Council to consider solar power farm
Troy will take two major steps this month in the potential recruitment of a solar power farm that would be located between Butter and Egg Road and U.S. Highway 29.
The Troy City Council is set to consider whether to give the company a tax abatement at their next council meeting on Tuesday, February 14, which representative David Herskovits said would be required to bring the project here.
Two days later the Board of Adjustment will consider whether to allow the group to have a special exemption that would allow for a portion of the farm to be in a residential zone.
Melissa Sanders, planning and zoning administrator, said that the exemption would block the possibility of another industry coming into the area if Eagle Solar Group decided afterward not to come or to leave the area after a period of time.
“This type of use is not specified in our zoning ordinances, but the board will look at what is specified and determine whether to make a special exception,” Sanders said. “The board has the authority to permit on special exceptions.

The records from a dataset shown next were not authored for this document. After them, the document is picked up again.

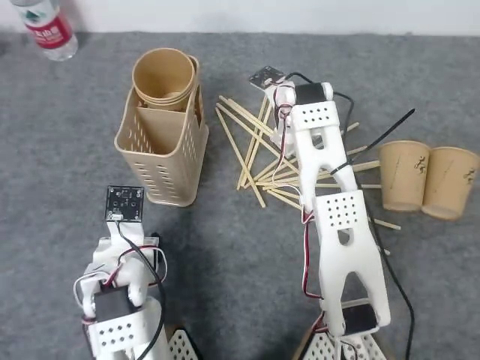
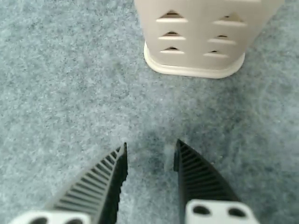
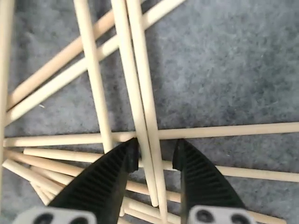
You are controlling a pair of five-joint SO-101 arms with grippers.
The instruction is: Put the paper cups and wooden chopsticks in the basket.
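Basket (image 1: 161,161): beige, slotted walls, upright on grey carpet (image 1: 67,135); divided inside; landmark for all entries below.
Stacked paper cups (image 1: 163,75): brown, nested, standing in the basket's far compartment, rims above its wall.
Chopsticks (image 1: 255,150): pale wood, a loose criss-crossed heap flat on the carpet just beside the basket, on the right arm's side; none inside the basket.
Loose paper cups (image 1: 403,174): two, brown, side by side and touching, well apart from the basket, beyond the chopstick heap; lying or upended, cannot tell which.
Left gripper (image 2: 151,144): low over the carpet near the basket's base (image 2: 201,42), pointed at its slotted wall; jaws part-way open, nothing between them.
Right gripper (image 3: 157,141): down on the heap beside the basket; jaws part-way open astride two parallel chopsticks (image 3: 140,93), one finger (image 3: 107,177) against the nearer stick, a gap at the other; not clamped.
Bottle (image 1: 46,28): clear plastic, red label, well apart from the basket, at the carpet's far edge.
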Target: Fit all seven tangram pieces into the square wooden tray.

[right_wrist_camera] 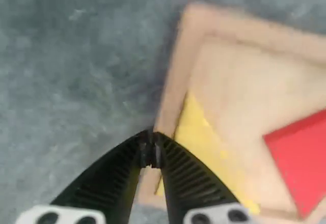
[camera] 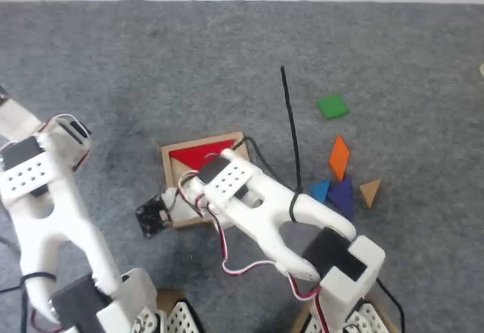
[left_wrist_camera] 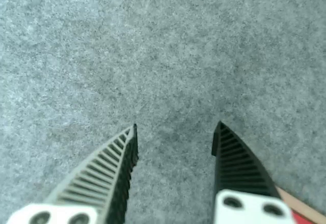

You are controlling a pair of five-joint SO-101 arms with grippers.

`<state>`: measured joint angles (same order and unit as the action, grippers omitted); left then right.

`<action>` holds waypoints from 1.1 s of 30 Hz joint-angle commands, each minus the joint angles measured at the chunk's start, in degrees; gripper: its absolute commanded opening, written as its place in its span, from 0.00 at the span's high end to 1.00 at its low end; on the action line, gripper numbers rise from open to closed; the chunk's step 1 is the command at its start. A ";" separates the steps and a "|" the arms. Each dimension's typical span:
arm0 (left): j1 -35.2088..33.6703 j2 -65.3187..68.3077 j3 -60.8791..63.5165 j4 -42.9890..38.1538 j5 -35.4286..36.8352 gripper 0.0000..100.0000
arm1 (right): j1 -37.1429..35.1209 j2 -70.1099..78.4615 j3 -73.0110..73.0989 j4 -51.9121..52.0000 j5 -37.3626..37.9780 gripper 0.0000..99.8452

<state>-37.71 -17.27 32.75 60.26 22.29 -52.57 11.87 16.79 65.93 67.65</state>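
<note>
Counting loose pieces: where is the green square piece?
High view: the green square piece lies at the right of the grey mat, beyond the orange diamond piece.

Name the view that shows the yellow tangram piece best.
The right wrist view: the yellow piece lies in the tray, by the shut right gripper. In the high view the right arm covers that spot; the left wrist view faces mat.

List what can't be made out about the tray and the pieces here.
- High view: the right arm hides most of the wooden tray.
- Right wrist view: the right gripper covers part of the yellow piece.
- Right wrist view: the red piece is cut off by the edge.
- High view: whether the blue piece and purple piece overlap is too small to tell.
</note>
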 commanded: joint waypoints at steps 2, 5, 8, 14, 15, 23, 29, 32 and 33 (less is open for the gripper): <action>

“They could request rezoning for industrial, but this is right next to our neighborhoods. If they permit it by special exception and it doesn’t work, then it goes back to what would be permitted by the residential zoning.”
Part of the property is zoned for industrial use, Sanders said, but a portion of it does fall into residential zones.
“This protects those residential property owners,” Sanders said. “Someone can’t automatically put industry on those portions if the board approves a special exemption.”
Herskovits told the Troy City Council last week in their executive committee meeting that the solar farm should not negatively affect property values as the collection of solar power is quiet and odorless.
“There’s no carbon output, no real noise, no pollution – it’s a strong investment without much pull on infrastructure,” Herskovits said. Herskovits also told the council members that having the solar farm has the potential to draw international industries that would find the presence of “cutting-edge tech” attractive. As far as job creation, Herskovits said that the project would employ 450 to 500 construction workers for approximately 18 months while the farm is being built. Afterwards, it would employ two to five people for operations and maintenance.
The proposed site is a 186-acre tract of land with road frontage on the northern side of Butter and Egg Road, to the west of, but not including, 310 Butter and Egg Road and to the east and west of, but not including, the Bonanza Estates Subdivision on Arrowhead Road, as well as frontage along the eastern side of the railroad right-of-way running parallel to North Three Notch Street, north of, but not including, 1507 North Three Notch Street.
Sanders said interested property owners are urged to attend the public hearing on Thursday, February 16 to express their thoughts.
“The public has a right to come ask questions and let their voice be heard on this as well,” Sanders said.